Other methods for obtaining the calculated error interval (I) are of course possible, such as for example calculating the standard variance i.e. dividing the standard deviation with the mean value.
In Fig. 3 a third embodiment of the invention is disclosed. A predetermined maximum concentration region may be defined as the maximum allowed horizontal distance between the upper curve 203' and the lower curve 204'. From the plot it is noted that the concentration region becomes smaller when the concentration increases due to the increased slope of the fitted model, for even larger concentrations the slope of the fitted model decreases causing the corresponding concentration region to gradually increase.

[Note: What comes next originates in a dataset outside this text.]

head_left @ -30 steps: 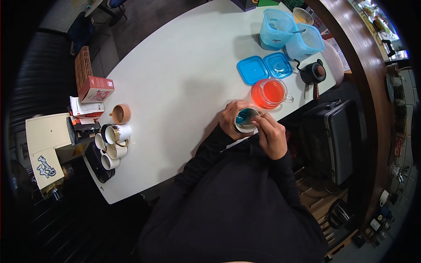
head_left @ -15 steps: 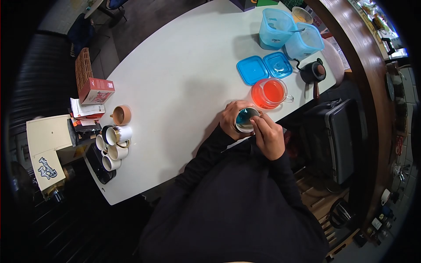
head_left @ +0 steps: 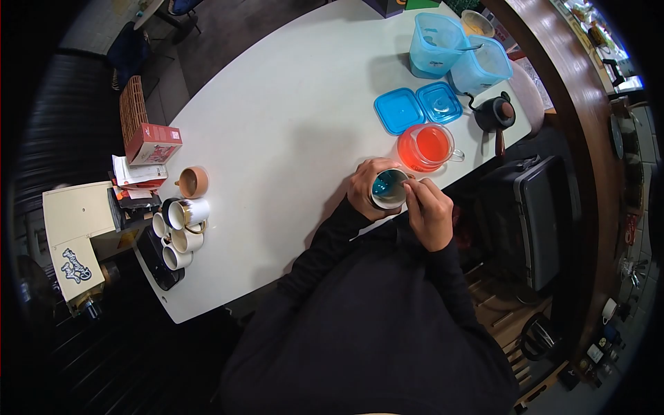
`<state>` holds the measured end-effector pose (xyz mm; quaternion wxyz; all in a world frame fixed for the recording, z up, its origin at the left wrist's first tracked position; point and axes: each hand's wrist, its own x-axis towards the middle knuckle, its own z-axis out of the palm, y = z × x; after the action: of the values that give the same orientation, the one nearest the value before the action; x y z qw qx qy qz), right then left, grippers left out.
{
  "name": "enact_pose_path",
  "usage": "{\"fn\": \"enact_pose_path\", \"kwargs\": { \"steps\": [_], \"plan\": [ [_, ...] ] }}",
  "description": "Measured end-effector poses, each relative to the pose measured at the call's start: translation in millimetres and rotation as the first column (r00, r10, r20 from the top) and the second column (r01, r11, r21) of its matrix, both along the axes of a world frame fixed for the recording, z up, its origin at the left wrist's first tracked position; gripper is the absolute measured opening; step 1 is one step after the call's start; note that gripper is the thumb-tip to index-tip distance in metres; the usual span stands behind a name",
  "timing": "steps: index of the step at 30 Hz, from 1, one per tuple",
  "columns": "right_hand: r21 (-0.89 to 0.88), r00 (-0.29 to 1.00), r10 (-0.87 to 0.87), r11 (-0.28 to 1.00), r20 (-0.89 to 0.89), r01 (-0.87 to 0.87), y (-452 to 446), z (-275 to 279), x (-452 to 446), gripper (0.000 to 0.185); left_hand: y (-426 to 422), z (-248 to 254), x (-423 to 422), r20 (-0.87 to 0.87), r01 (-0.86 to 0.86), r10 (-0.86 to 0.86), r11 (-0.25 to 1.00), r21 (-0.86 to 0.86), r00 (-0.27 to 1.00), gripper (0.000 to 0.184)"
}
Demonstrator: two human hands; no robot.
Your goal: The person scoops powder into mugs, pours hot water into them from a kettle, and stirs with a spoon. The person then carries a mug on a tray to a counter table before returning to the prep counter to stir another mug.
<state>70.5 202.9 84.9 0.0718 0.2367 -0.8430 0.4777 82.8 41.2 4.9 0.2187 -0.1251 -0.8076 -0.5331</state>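
My left hand point(head_left: 366, 187) is wrapped round a white mug point(head_left: 392, 200) with blue liquid inside, tilted so its mouth faces me. Over the mug's right rim, my right hand point(head_left: 430, 211) pinches the thin handle of a spoon point(head_left: 406, 182); its lower end is hard to make out in the mug. Just beyond the mug stands a glass jug point(head_left: 427, 147) of red-orange liquid, its handle to the right.
Two blue lids point(head_left: 399, 111) lie behind the jug, near translucent blue tubs point(head_left: 436, 45). A black gooseneck kettle point(head_left: 494, 114) stands at the table's right edge. Several cups point(head_left: 188, 214), a brown cup point(head_left: 193, 182) and a red box point(head_left: 153, 144) occupy the left side.
My right hand has shifted slightly to the right with the spoon, uncovering more of the mug's inside. My left hand and the mug stay nearly in place.
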Motion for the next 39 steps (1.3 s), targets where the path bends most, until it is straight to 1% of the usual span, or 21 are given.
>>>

A first concentration 302 is defined as the lower concentration having a concentration region 301 equal to the predetermined concentration region. A second concentration 303 is defined as the higher concentration having concentration region 301 equal to the predetermined concentration region. The second concentration 303 is larger than the first concentration 302. The first concentration 303 and the second concentration 305 define a concentration interval 306 with a maximum error for a measured response value. This concentration interval 304 may be used for determining a concentration with a maximum allowed error. In Fig. 4 another embodiment is disclosed that shows that by decreasing the constant interval (I), the upper curve 203 ' ' and the lower curve 204" are closer to each other, which means that the first concentration 403 and the second concentration 405 move away from each other causing the concentration interval 406 with the maximum error to be longer. In Fig. 5 a second embodiment of the invention is disclosed. This second embodiment of the invention involves a label-free interaction analysis (LFIA) system, generally designated 500. The LFIA system 500 comprises an analysis device 501 and a computer 502 with a connected computer screen 503. The computer 502 comprises a memory 504 containing instructions such that the above described method is executed when a processor of the computer 502 executes its control program.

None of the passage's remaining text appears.